## [YOUR INSTRUCTIONS]
The output is the lines below from the one with "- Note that" through the one with "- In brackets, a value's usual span", both included, printed exactly and with no other line.

Data entries:
····················
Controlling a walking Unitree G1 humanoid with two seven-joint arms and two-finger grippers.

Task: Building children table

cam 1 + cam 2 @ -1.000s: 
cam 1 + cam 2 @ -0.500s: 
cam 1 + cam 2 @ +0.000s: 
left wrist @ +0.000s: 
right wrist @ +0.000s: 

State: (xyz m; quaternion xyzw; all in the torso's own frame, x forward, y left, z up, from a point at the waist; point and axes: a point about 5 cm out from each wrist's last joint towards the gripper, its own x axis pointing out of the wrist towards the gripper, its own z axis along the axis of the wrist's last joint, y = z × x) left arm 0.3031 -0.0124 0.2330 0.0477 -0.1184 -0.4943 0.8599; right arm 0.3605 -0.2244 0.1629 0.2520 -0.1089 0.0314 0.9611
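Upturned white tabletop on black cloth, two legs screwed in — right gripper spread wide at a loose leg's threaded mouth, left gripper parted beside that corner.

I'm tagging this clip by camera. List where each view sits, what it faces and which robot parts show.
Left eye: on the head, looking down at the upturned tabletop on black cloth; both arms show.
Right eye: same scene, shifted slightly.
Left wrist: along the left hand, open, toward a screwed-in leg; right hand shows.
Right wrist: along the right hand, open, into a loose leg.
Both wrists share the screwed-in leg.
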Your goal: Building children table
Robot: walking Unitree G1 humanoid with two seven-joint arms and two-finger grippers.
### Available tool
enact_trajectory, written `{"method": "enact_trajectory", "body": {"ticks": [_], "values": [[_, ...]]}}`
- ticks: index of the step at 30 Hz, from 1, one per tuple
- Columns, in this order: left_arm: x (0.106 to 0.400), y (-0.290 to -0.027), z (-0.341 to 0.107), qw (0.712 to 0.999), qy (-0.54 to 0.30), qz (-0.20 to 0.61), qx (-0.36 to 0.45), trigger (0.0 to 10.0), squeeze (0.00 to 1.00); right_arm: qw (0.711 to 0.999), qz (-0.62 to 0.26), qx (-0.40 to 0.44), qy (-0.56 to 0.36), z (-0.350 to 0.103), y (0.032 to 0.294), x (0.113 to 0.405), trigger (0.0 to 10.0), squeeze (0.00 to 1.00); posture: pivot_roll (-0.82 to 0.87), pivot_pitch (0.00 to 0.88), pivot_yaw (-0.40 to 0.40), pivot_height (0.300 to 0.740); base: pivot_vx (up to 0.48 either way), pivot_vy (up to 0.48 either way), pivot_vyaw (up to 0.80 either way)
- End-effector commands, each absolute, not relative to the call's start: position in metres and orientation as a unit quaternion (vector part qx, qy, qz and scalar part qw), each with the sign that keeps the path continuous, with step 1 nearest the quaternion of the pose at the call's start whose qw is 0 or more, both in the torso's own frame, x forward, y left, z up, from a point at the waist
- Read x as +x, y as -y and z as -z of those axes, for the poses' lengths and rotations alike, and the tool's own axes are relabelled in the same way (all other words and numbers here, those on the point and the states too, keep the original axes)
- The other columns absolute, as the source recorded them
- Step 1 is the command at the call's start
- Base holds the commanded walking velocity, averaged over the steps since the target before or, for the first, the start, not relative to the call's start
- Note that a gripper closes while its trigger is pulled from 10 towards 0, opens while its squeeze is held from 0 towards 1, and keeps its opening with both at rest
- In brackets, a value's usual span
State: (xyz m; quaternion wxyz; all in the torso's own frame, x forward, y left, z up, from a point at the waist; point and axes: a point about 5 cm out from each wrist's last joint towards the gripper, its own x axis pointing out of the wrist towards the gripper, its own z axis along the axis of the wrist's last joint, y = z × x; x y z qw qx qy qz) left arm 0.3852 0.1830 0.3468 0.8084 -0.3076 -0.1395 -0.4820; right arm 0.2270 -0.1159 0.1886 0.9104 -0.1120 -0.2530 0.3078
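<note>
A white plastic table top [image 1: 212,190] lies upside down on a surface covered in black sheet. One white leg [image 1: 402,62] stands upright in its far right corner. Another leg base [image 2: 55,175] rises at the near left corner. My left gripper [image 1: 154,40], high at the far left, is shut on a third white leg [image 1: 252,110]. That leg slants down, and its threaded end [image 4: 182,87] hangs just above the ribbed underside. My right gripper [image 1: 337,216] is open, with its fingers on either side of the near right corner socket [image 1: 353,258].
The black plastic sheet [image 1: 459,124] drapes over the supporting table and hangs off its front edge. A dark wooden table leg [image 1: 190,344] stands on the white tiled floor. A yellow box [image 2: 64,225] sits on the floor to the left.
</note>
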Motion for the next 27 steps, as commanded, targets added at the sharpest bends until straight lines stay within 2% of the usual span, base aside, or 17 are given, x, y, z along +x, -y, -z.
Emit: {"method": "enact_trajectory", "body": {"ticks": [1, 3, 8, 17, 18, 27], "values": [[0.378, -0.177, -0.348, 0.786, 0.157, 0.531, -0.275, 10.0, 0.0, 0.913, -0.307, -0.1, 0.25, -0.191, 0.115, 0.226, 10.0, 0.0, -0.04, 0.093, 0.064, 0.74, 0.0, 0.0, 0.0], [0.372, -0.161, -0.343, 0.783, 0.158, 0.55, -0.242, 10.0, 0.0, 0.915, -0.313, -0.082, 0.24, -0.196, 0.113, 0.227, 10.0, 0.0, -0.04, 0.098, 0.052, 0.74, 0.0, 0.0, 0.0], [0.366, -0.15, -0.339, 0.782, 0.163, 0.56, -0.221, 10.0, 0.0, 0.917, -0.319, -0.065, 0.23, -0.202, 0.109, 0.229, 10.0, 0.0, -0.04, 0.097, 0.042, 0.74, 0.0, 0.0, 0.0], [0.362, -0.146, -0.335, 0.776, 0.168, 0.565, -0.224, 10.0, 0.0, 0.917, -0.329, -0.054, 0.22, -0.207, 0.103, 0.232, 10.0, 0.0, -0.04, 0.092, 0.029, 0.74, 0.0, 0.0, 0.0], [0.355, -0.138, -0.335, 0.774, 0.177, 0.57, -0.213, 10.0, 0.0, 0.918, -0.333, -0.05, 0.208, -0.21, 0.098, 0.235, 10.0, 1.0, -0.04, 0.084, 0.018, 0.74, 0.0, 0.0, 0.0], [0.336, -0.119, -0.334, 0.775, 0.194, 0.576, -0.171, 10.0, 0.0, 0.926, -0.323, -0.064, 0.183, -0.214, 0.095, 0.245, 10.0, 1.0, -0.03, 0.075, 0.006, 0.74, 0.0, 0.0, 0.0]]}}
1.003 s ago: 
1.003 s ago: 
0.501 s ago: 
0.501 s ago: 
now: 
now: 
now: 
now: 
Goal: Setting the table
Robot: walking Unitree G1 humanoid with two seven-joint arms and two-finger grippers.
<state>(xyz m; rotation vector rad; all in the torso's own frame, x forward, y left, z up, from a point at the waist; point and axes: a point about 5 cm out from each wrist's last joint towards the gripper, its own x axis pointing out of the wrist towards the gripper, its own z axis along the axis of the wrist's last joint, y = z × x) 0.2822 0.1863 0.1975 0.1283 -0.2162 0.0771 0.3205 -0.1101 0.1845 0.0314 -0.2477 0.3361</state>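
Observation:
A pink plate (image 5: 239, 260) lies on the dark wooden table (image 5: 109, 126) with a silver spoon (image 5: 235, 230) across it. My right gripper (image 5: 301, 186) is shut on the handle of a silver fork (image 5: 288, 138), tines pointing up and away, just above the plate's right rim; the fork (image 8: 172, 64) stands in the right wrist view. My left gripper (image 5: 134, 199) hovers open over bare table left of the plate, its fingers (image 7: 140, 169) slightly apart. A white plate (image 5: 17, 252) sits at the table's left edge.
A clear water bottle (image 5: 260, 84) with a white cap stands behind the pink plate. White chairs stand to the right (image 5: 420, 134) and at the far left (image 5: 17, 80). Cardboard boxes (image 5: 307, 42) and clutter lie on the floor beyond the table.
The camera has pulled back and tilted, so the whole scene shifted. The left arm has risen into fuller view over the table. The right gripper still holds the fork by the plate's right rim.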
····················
## [EXPECTED ANSWER]
- Note that a gripper closes while its trigger is pulled from 10 towards 0, opens while its squeeze is held from 0 towards 1, and keeps its opening with both at rest
- In brackets, a value's usual span

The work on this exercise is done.